Beneath this line are the data; copy exactly the part of them that opens with the line containing "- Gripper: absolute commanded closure" and closes with the line containing "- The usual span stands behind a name", and only that part.

[Extracted records]
● ● ●

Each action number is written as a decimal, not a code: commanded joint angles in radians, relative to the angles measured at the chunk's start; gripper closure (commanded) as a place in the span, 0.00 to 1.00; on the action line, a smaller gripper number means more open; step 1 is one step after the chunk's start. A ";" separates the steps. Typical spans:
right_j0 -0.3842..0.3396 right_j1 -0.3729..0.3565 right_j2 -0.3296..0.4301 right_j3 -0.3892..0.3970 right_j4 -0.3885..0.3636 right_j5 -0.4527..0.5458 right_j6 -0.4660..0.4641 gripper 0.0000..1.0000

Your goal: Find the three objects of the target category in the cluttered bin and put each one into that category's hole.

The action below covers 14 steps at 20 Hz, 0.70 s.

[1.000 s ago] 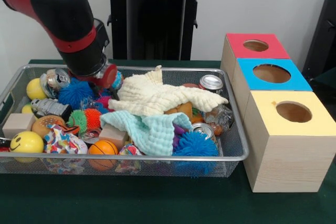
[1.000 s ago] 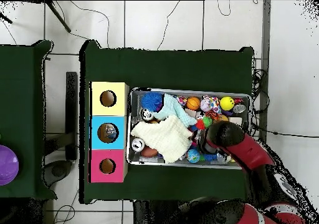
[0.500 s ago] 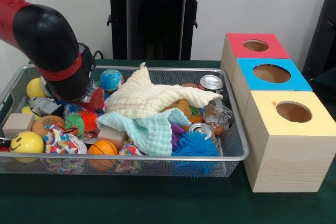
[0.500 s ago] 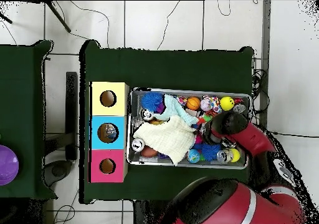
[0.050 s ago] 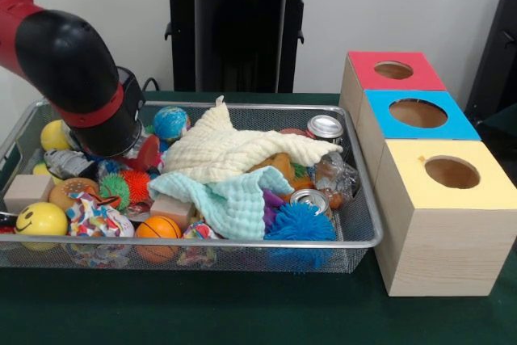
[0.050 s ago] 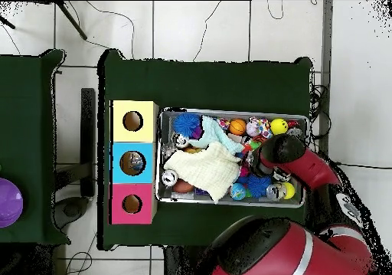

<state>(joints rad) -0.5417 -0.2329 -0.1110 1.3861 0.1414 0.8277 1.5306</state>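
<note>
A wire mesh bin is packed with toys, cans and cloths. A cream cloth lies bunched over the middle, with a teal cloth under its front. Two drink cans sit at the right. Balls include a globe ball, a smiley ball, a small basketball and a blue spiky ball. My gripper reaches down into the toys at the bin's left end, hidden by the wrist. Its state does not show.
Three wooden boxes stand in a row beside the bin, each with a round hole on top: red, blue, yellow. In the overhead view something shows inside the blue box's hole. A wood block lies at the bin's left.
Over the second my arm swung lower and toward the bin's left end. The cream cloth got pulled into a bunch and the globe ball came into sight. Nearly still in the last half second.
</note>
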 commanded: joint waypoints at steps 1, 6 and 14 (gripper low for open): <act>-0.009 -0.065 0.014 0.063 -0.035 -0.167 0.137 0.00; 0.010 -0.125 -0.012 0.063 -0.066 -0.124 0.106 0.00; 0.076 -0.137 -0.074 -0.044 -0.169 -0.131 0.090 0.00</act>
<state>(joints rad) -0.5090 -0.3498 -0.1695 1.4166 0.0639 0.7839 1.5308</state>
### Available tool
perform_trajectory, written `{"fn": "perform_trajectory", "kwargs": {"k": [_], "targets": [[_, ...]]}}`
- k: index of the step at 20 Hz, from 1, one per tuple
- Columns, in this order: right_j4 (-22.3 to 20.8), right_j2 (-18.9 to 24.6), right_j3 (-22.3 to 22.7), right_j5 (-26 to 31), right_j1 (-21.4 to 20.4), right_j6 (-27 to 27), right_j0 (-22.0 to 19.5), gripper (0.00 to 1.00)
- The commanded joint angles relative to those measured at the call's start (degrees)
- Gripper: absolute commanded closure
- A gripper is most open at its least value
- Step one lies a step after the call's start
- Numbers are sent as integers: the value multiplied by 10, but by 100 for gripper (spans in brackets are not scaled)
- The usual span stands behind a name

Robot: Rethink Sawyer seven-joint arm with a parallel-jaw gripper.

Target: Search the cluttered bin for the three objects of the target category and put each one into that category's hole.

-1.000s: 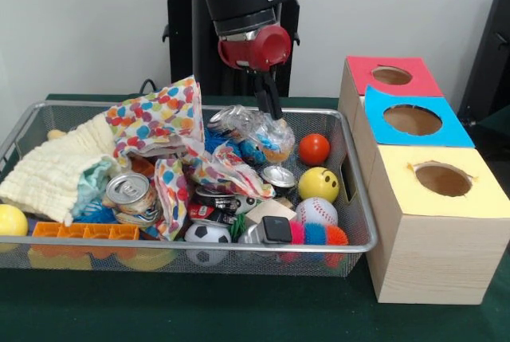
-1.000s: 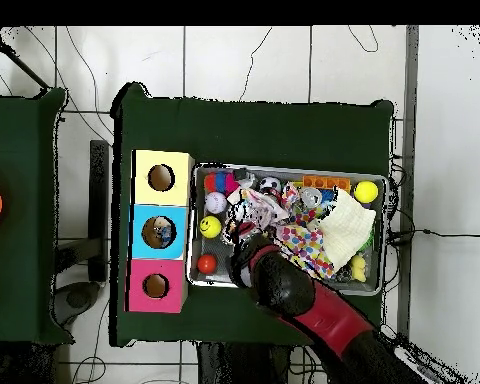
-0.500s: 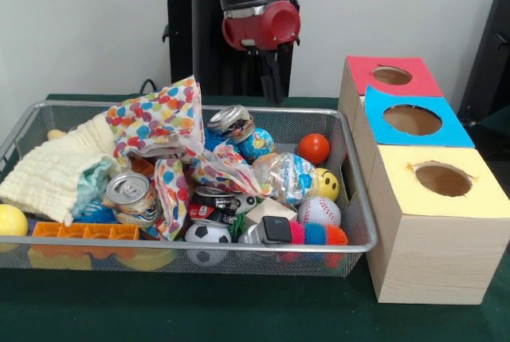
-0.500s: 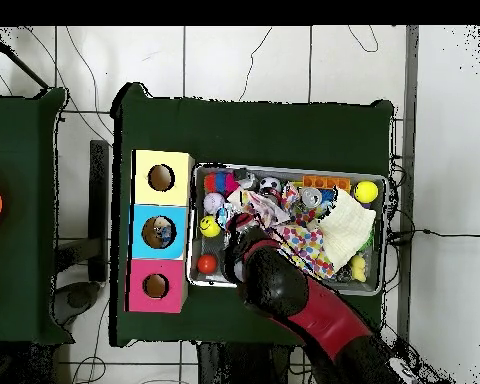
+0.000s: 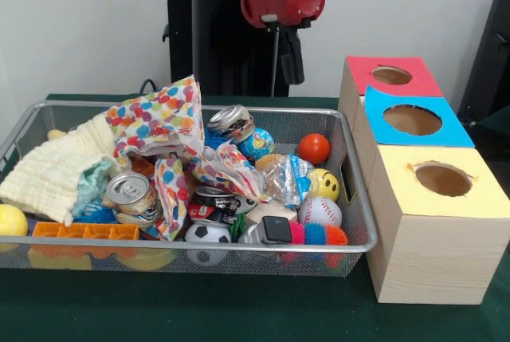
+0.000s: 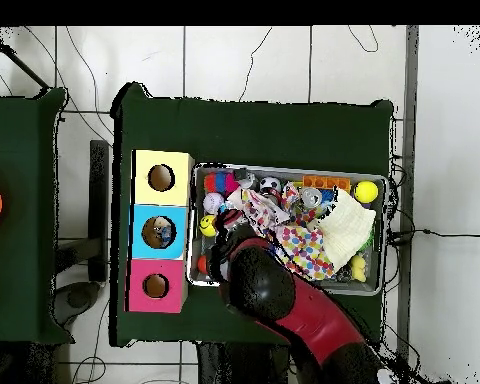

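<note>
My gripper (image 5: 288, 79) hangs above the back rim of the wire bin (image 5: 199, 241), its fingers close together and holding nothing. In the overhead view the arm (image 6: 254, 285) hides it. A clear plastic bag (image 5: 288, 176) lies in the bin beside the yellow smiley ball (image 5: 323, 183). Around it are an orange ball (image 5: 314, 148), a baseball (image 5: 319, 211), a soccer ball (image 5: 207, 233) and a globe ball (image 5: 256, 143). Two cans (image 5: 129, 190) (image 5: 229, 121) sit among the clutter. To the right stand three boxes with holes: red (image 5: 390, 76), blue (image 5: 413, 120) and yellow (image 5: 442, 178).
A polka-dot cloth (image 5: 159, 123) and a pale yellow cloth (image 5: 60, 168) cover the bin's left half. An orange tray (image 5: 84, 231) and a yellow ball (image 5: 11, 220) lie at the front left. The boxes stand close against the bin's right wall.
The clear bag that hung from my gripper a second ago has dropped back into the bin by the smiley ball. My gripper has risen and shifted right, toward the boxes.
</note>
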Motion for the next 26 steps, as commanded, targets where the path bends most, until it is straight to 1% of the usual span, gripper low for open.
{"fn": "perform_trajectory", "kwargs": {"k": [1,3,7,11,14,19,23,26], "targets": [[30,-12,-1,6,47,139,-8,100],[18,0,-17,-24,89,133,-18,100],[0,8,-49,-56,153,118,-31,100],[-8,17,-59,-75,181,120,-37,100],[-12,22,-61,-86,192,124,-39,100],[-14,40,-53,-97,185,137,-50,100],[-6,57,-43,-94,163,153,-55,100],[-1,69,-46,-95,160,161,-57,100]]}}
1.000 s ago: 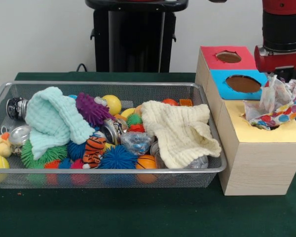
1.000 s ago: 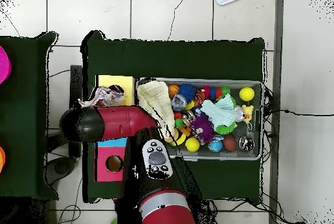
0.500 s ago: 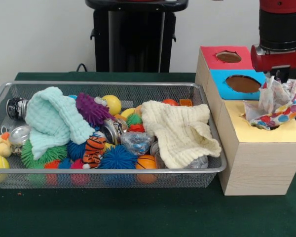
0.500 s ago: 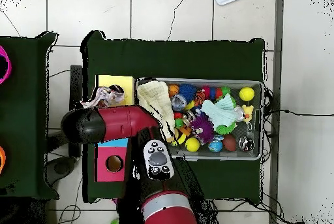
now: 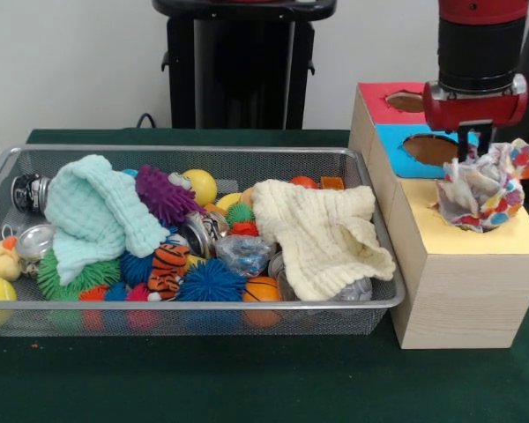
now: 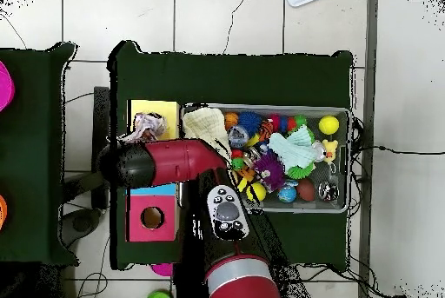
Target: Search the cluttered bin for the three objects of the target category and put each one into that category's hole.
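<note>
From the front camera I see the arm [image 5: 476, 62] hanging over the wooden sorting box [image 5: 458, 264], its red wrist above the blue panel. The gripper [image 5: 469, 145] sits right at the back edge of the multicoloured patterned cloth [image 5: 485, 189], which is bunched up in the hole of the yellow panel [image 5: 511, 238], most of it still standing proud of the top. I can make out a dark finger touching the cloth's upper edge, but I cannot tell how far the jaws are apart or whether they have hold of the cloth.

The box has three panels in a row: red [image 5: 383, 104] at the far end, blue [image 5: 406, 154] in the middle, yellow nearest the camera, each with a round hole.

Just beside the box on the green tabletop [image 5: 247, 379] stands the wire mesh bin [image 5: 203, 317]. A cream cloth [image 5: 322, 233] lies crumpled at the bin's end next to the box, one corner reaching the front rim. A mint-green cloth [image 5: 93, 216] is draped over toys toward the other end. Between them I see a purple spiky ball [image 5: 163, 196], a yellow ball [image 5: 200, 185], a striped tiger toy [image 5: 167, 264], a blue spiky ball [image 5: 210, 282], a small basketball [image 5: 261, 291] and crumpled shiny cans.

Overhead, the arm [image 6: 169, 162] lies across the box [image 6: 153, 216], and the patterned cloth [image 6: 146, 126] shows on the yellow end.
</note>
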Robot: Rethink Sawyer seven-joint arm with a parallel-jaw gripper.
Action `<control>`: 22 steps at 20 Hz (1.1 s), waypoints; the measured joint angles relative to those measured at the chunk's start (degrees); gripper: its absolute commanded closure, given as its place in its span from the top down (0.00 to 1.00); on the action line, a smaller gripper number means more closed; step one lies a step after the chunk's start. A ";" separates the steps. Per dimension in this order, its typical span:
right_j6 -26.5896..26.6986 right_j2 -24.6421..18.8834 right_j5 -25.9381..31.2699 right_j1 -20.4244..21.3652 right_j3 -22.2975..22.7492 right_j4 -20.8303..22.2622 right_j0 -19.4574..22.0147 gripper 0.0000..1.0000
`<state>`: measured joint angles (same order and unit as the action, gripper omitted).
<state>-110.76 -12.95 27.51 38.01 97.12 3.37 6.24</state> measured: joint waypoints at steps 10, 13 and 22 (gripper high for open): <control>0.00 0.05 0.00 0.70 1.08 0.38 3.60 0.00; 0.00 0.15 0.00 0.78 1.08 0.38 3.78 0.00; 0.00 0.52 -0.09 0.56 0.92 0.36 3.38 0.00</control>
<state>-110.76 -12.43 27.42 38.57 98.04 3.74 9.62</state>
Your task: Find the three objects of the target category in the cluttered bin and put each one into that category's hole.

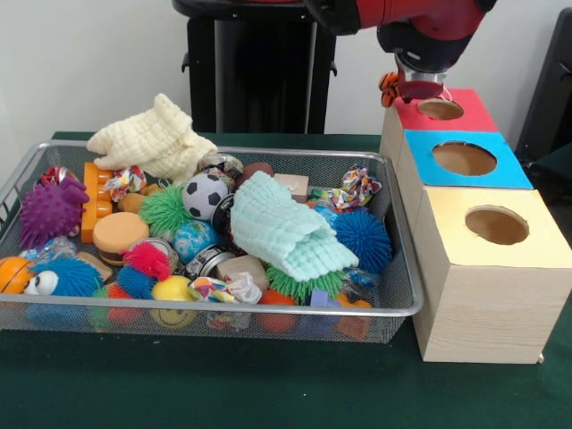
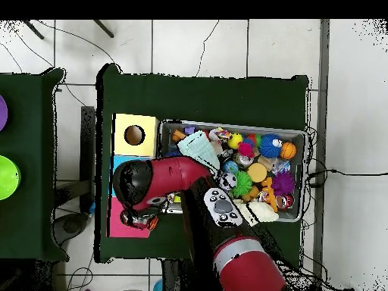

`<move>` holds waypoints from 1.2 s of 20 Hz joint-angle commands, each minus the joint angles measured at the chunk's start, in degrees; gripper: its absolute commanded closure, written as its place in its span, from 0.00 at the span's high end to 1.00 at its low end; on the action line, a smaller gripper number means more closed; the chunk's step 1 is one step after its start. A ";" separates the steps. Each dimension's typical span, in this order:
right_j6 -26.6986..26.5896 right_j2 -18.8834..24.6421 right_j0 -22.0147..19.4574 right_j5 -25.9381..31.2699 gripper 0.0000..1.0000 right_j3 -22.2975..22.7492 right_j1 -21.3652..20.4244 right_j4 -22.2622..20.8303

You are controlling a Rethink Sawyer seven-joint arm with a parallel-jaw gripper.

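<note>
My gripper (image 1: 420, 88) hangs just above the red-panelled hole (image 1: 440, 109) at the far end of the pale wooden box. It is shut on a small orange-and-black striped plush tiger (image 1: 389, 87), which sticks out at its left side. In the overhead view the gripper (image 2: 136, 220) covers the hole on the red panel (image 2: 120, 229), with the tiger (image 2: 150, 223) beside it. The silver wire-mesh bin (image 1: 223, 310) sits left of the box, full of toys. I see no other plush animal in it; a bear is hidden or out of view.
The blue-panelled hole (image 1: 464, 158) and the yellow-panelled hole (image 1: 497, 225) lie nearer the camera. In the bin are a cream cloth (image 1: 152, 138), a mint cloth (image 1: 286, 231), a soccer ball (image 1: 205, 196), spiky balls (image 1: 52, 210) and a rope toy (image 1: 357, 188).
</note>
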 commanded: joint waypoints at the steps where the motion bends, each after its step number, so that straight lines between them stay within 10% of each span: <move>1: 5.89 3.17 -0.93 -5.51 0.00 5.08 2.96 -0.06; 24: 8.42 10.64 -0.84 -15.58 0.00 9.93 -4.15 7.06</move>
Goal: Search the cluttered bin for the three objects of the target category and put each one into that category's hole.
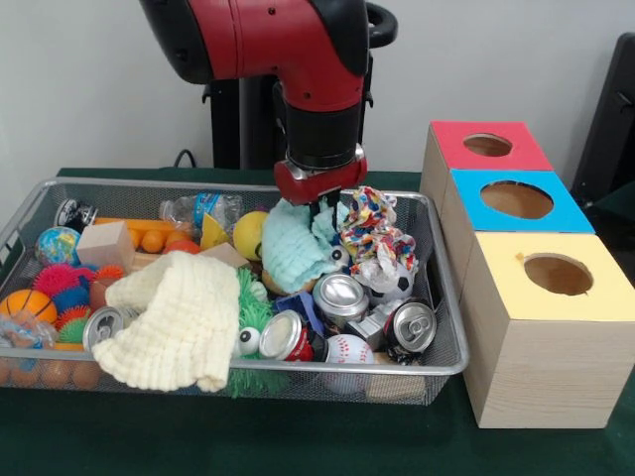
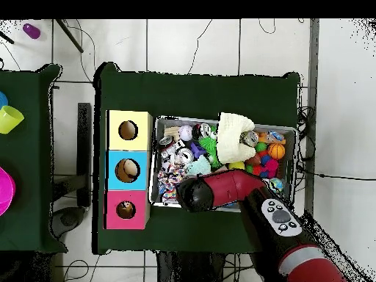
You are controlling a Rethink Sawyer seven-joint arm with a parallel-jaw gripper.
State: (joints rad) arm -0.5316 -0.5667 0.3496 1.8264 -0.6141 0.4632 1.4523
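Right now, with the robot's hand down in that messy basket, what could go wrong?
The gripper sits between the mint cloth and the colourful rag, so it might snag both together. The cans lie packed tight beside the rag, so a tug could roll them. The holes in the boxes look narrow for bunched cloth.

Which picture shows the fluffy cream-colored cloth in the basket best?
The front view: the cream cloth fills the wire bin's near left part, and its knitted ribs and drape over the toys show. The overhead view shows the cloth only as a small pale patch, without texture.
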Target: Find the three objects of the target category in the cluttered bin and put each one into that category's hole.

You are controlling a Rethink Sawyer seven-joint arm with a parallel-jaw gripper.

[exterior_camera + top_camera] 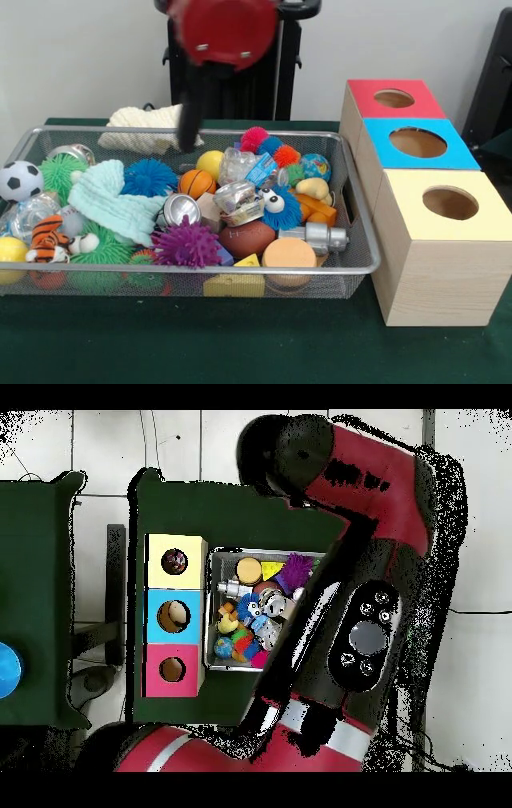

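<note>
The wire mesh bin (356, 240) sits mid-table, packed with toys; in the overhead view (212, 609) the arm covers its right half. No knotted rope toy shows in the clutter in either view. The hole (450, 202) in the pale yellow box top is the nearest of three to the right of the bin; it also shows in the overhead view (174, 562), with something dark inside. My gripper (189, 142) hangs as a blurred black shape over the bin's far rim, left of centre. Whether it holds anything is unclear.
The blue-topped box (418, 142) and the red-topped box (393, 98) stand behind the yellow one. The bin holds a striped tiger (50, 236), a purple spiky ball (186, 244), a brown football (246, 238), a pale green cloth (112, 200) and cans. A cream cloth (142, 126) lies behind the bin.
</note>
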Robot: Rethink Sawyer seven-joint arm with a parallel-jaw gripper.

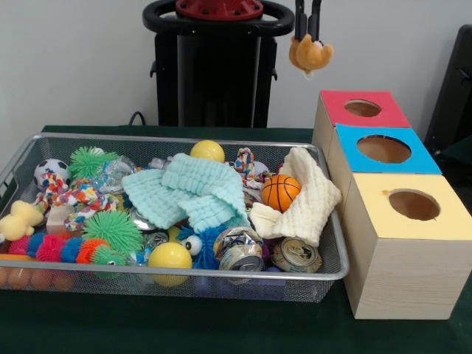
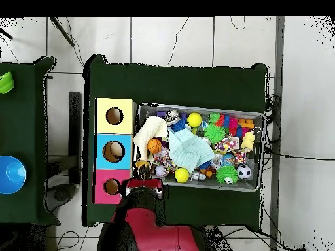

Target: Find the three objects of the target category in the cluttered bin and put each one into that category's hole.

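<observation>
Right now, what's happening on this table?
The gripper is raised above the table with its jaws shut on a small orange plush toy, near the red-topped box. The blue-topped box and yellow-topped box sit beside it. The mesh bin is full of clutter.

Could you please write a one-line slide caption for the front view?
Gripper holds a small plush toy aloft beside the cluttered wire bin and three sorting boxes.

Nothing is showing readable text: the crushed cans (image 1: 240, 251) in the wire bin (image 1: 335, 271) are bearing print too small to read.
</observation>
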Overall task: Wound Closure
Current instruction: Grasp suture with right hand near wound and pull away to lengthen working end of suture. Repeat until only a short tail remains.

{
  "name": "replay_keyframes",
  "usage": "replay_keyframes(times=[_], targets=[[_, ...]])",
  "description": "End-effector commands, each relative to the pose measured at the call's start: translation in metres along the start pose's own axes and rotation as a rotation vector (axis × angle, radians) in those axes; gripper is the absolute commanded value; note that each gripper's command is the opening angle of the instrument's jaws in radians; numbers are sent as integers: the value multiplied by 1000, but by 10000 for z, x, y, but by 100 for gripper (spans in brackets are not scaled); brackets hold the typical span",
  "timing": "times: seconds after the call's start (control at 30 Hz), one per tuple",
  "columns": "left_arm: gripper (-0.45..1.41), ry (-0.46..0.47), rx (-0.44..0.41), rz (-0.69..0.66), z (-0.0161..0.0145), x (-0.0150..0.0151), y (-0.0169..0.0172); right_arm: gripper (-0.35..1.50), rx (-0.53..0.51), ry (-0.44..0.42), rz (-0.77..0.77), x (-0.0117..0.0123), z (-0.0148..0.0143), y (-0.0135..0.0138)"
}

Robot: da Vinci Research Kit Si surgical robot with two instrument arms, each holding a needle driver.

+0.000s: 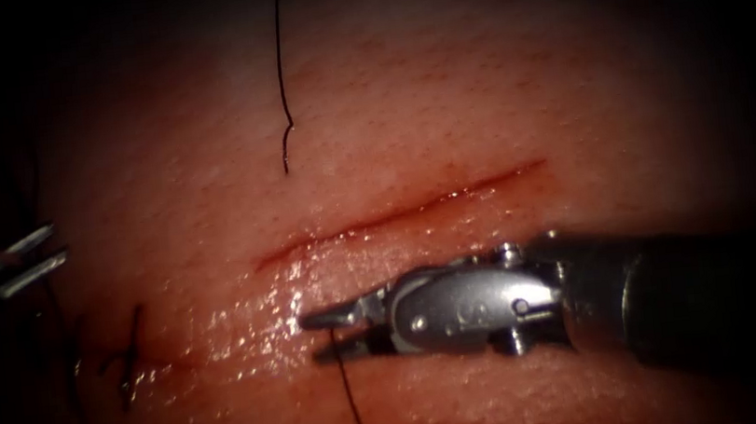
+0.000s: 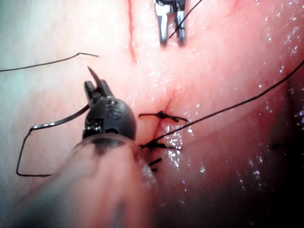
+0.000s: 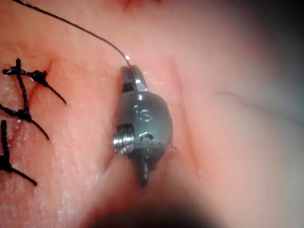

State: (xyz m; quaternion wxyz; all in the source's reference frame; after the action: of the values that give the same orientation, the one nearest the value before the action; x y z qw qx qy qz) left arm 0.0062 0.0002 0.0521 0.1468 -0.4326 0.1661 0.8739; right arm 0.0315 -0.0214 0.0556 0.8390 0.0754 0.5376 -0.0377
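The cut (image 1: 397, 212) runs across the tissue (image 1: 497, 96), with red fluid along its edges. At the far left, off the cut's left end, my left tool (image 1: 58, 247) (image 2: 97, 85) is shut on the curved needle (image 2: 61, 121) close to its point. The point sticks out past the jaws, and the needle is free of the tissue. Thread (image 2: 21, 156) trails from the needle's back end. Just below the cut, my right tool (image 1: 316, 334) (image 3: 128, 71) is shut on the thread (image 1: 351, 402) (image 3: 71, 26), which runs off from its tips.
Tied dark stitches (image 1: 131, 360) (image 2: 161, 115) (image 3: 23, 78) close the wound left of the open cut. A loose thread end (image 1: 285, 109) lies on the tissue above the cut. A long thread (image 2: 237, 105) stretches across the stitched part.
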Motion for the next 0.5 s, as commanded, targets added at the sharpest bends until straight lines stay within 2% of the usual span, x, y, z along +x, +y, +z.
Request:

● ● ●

OUTPUT FOR THIS EXERCISE:
- Gripper: absolute commanded closure
- A gripper is most open at its least value
- Step one lies a step after the call's start
- Numbers are sent as integers: the value multiplied by 10, but by 100 for gripper (spans in brackets are not scaled)
- The usual span stands behind a name

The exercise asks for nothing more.